What this tells the operator
- 75% moisture is technically operable. The system will produce biochar, achieve volume reduction, and inactivate pathogens. But there's no usable thermal output to offset propane, grain drying, or electrical generation.
- 60% moisture transforms the economics. At the same volumetric throughput, the system now produces recoverable heat that can offset 100+ kW of farm thermal demand. If propane costs $1.50/gallon (≈ $0.055/kWh equivalent), that's roughly $22,000/year of avoided fuel cost.
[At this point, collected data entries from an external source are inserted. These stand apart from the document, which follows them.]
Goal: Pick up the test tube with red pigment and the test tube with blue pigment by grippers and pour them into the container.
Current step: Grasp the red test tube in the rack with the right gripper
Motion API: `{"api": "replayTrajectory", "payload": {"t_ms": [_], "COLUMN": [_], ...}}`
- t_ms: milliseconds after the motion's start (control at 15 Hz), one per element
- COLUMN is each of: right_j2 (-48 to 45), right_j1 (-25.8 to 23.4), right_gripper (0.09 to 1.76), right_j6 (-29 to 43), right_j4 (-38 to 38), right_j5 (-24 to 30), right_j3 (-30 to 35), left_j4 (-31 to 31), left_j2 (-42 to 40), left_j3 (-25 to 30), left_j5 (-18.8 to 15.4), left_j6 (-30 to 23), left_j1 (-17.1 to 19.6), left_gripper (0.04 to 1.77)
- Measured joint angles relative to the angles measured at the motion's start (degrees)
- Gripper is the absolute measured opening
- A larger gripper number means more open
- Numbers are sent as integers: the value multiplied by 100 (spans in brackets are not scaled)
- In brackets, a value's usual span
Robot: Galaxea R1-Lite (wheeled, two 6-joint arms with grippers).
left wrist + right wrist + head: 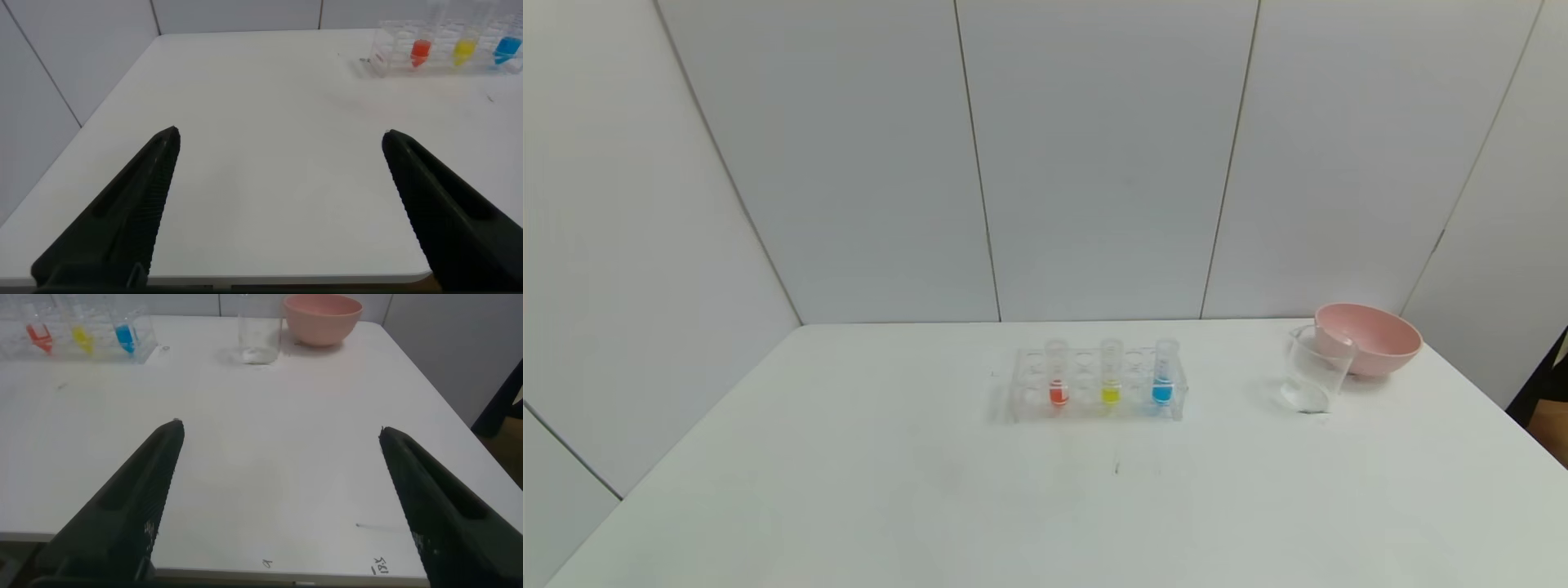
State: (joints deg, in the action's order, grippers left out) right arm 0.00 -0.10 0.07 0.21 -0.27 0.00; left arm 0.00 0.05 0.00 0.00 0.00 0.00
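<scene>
The head camera looks down across the worktop (849,490) from afar, while both wrist cameras sit low at its near edge (sharing the rack (1094,384) view).

The only writing sits on the table (327,457), at its near edge in the right wrist view: two small handwritten marks (381,564), one a lone character, the other a few characters, too small to make out. Nothing else carries readable text.
</scene>
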Motion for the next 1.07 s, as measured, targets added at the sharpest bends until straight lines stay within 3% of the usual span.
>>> {"api": "replayTrajectory", "payload": {"t_ms": [600,867,1067], "right_j2": [306,1581,3163], "right_j1": [10,87,117], "right_gripper": [171,171,171], "right_j6": [46,299,427], "right_j4": [6,-166,-1145], "right_j5": [38,49,48], "right_j3": [-232,-1168,-1651], "left_j4": [0,2,0], "left_j2": [0,0,0], "left_j3": [0,0,0], "left_j5": [0,0,-2], "left_j6": [0,0,0], "left_j1": [0,0,0], "left_gripper": [176,176,176]}}
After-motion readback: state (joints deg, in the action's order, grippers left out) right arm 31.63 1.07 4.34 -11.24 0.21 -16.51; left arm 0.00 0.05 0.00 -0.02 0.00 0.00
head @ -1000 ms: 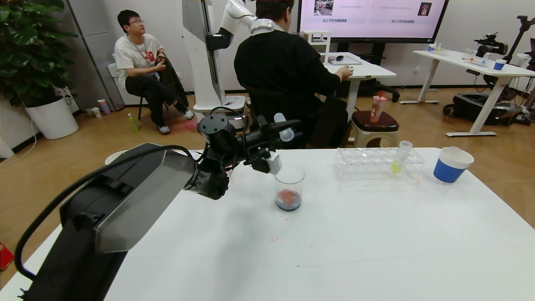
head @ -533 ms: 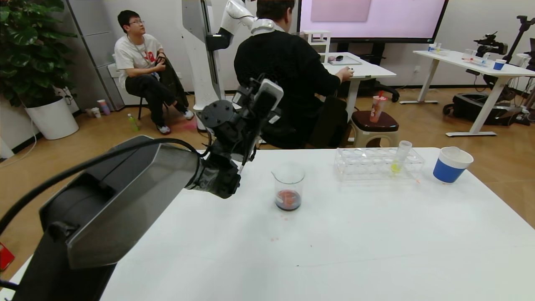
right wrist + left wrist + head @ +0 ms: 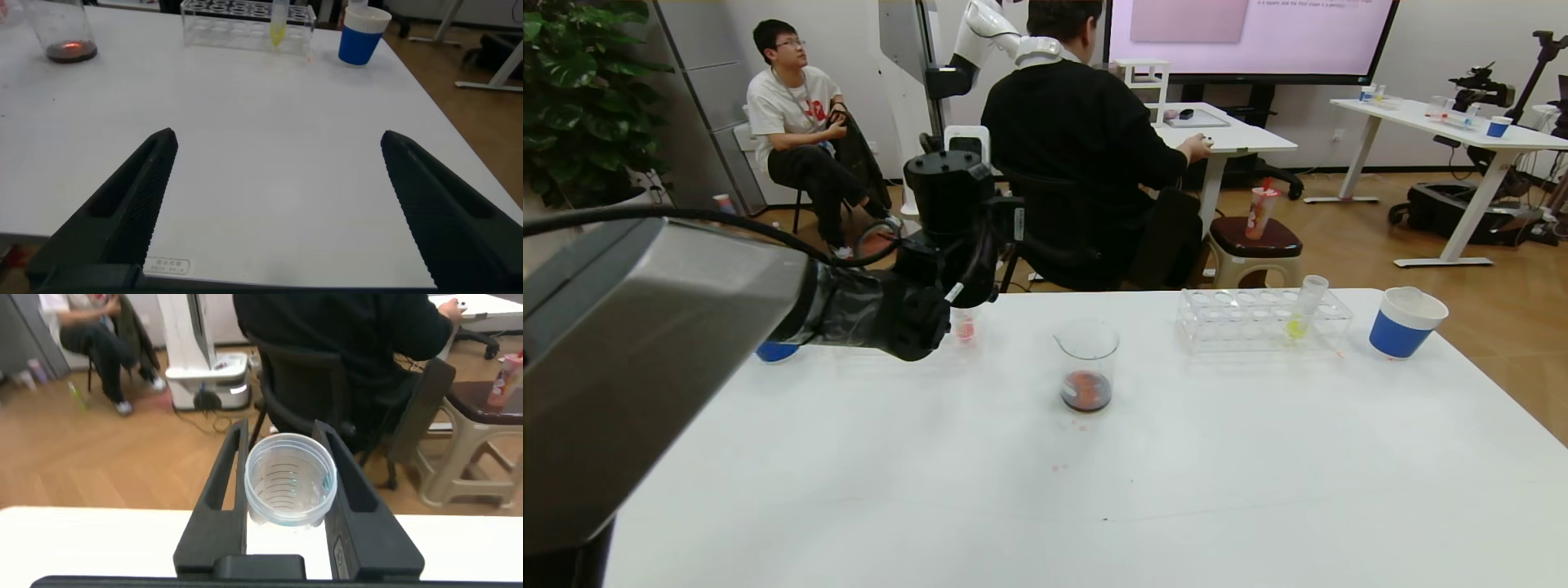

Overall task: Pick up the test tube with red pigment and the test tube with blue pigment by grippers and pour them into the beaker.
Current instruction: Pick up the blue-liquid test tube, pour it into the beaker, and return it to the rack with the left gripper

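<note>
The black two-fingered left end effector [image 3: 290, 498] grips an emptied clear plastic test tube [image 3: 290, 480] upright near the white counter [image 3: 1094, 490] far edge, apparently for setting down. The clear glass beaker [image 3: 1087, 364] holds dark red-blue liquid nearby. The right end effector [image 3: 278, 200] hovers open, idle.

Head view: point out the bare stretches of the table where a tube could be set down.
The near half of the table is bare, in front of the beaker. Another bare strip lies between the beaker and the tube rack. It is crowded on the far left, where the left hand holds a tube.
</note>
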`<state>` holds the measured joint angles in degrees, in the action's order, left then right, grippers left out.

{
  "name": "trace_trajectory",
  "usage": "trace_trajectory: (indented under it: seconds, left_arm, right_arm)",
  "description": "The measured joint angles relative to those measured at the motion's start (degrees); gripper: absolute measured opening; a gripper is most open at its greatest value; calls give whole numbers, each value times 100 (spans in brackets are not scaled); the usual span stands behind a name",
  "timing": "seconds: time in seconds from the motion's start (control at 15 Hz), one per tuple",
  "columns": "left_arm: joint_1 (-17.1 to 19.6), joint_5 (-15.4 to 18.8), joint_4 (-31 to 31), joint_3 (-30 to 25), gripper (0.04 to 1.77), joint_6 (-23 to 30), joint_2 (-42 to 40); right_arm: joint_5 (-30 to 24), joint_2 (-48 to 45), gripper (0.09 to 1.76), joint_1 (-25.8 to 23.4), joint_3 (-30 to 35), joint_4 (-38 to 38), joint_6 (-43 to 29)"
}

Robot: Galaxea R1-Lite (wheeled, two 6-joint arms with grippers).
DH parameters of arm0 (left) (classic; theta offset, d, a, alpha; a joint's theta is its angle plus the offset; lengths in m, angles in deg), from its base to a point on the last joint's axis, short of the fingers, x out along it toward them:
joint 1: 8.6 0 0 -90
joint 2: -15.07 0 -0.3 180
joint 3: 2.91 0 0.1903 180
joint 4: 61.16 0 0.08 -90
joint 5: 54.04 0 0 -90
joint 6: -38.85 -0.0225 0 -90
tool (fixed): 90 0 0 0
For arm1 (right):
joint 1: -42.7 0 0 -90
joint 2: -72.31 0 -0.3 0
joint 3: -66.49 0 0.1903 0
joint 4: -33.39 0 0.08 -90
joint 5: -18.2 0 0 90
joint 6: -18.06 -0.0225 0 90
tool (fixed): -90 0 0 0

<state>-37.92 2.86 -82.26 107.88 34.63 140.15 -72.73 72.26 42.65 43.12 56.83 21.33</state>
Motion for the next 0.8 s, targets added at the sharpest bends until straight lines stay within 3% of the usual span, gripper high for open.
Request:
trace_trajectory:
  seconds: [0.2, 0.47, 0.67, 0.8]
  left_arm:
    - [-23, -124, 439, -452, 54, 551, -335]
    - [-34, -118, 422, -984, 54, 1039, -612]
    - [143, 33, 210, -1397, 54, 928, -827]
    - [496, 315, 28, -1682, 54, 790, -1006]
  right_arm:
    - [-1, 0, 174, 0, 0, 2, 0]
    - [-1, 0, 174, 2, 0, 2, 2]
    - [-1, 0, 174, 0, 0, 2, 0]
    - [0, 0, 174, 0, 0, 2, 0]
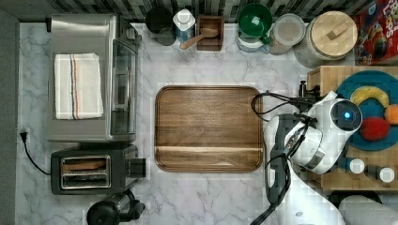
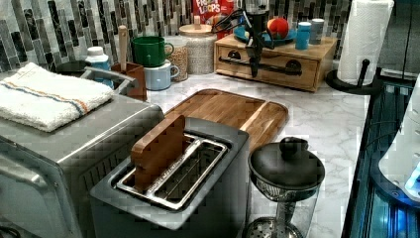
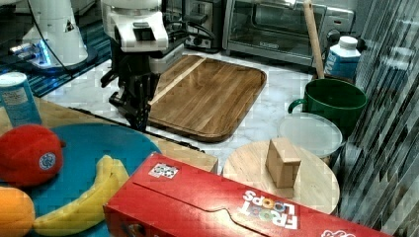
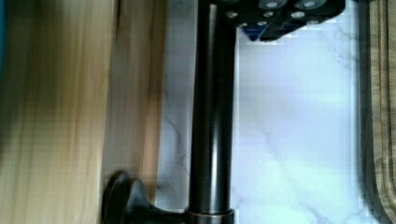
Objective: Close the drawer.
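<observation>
The drawer (image 2: pixel 277 78) is the light-wood front in the low box under the blue plate, at the back of the left view. Its front looks flush or nearly flush with the box. A thin black bar handle (image 2: pixel 285 68) runs across it. My gripper (image 2: pixel 254 68) hangs pointing down right at this handle, near its middle. In the right view the gripper (image 3: pixel 137 114) stands at the box's front edge, against the bar. The wrist view shows the bar (image 4: pixel 212 116) close up, with the wooden front (image 4: pixel 60 116) beside it and marble counter beneath.
A dark brown wooden tray (image 1: pixel 209 129) lies on the marble just in front of the drawer. The blue plate (image 1: pixel 363 110) with fruit sits on the box. A paper towel roll (image 2: pixel 364 34), jars, a green mug (image 2: pixel 148 49), toaster (image 1: pixel 89 168) and toaster oven (image 1: pixel 84 77) ring the counter.
</observation>
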You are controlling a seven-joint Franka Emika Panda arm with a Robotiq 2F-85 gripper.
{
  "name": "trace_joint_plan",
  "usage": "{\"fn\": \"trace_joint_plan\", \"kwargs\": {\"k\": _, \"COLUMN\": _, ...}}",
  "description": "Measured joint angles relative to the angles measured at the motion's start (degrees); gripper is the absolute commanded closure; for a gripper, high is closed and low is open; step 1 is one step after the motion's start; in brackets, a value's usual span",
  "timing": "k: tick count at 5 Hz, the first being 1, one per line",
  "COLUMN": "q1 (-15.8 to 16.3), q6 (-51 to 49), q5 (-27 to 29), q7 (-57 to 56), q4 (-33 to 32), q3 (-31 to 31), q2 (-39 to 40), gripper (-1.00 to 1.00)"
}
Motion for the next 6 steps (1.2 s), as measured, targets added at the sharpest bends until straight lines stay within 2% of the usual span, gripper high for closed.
{"fn": "trace_joint_plan", "kwargs": {"k": 6, "q1": -1.2, "q6": -1.0, "q5": -0.1, "q7": -0.6, "q4": 0.8, "q3": 1.2, "q2": 0.4, "gripper": 1.00}}
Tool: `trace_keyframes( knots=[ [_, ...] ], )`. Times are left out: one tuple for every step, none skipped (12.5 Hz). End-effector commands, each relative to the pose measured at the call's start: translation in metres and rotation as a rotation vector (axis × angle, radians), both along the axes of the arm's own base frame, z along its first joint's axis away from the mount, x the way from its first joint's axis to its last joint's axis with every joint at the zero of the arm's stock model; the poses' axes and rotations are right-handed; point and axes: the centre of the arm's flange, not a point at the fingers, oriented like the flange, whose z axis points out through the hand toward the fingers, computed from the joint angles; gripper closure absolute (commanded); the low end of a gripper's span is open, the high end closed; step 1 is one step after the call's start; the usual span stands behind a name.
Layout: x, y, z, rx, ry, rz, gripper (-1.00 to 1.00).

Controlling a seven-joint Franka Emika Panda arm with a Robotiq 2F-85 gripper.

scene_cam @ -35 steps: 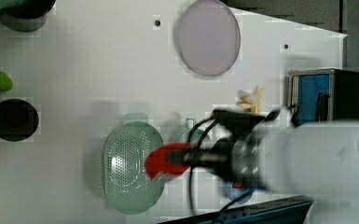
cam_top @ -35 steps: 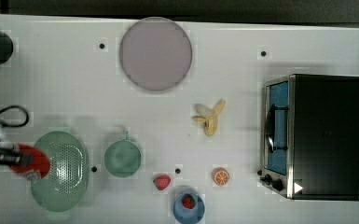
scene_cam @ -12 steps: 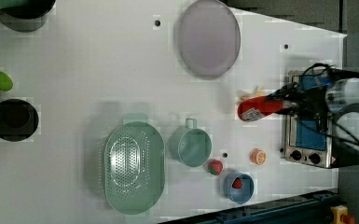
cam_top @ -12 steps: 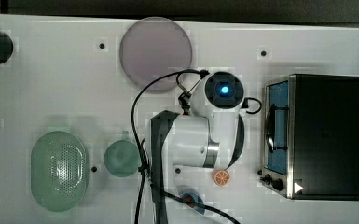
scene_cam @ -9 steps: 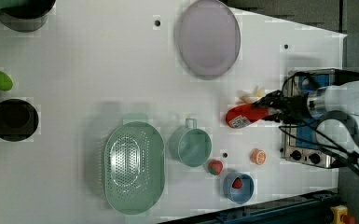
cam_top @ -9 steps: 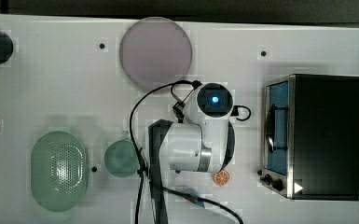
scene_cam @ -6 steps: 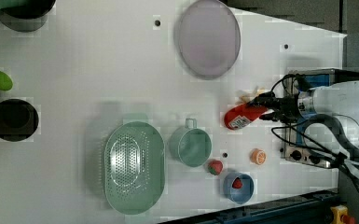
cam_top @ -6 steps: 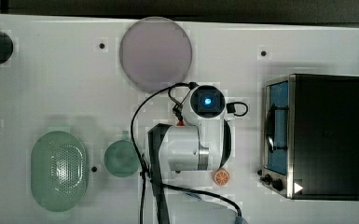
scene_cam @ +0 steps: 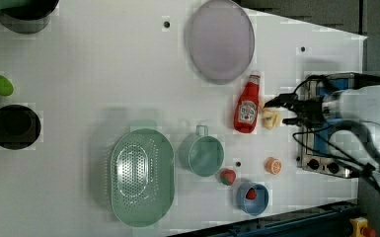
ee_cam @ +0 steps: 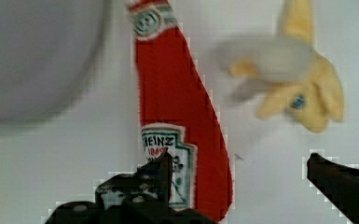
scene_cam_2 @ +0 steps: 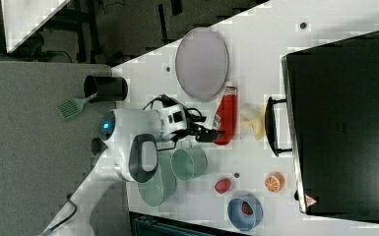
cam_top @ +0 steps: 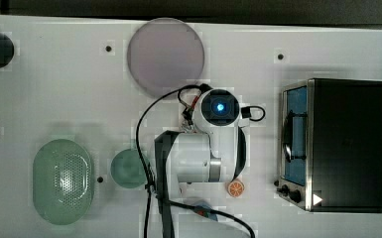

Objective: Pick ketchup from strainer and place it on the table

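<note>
Ketchup flat on surface, cap toward plate, just beside banana, well apart from strainer. Fingers spread wide, empty, apart from bottle. Cup between strainer and ketchup.

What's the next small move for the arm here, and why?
Probably lift straight away. The red ketchup squeeze bottle lies flat on the white table between the lilac round plate and the banana, outside the mint strainer. The gripper is open, its fingers apart beside the bottle.
</note>
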Motion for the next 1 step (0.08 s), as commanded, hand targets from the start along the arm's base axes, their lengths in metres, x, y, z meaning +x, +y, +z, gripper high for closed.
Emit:
trace_keyframes(
  knots=[
    [0.0281, 0.0105, 0.1013, -0.016, -0.124, -0.057, -1.00]
  ],
)
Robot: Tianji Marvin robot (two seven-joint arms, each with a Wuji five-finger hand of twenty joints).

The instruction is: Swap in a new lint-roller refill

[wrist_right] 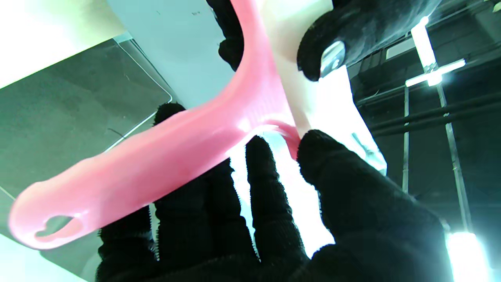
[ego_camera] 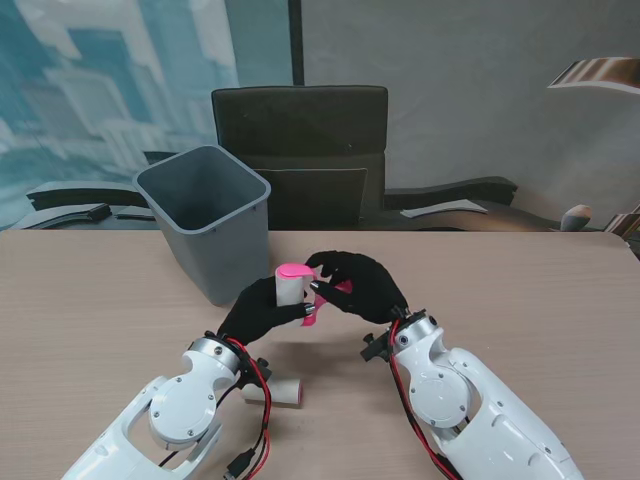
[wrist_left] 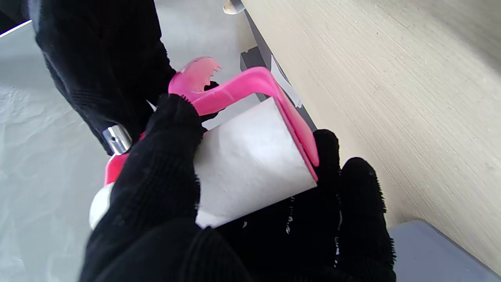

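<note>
A pink lint roller (ego_camera: 292,272) with a white refill roll (ego_camera: 288,290) on it is held up over the table's middle. My left hand (ego_camera: 258,312), in a black glove, is shut around the white roll (wrist_left: 250,160). My right hand (ego_camera: 358,285) grips the pink handle (wrist_right: 156,164) from the right, fingers curled under it. The pink frame (wrist_left: 274,102) caps the roll's end. A bare cardboard core (ego_camera: 274,393) lies on the table near my left wrist.
A grey waste bin (ego_camera: 207,215) stands on the table to the left, farther from me than the hands. A dark office chair (ego_camera: 300,150) sits behind the table's far edge. Red and black cables (ego_camera: 255,440) hang by my left wrist.
</note>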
- The right pre-treatment investment is the highest-leverage decision. Far more impactful than picking a different model line or adjusting operating hours. A $50,000 upstream dewatering improvement pays back in 2–3 years from thermal recovery alone, before counting biochar offtake value or composting capacity recovery.
Important caveats
This worked example uses representative values, not your project. Every real sizing model uses your feedstock's actual lab analysis, your actual operating schedule, and your actual site conditions.
- The 28% biochar yield assumed here is typical for manures; your feedstock could yield 22–35% depending on lignin content, ash composition, and pyrolysis temperature.
- The 8% stack loss assumes properly insulated heat exchange; under-insulated enclosures or older units can run higher.
- The 18 MJ/kg HHV is a midpoint; lab results for separated dairy manure typically range 16–20 MJ/kg.
- Pyrolysis endothermic enthalpy varies with feedstock — 5% to 12% of feedstock energy depending on volatile content and operating temperature.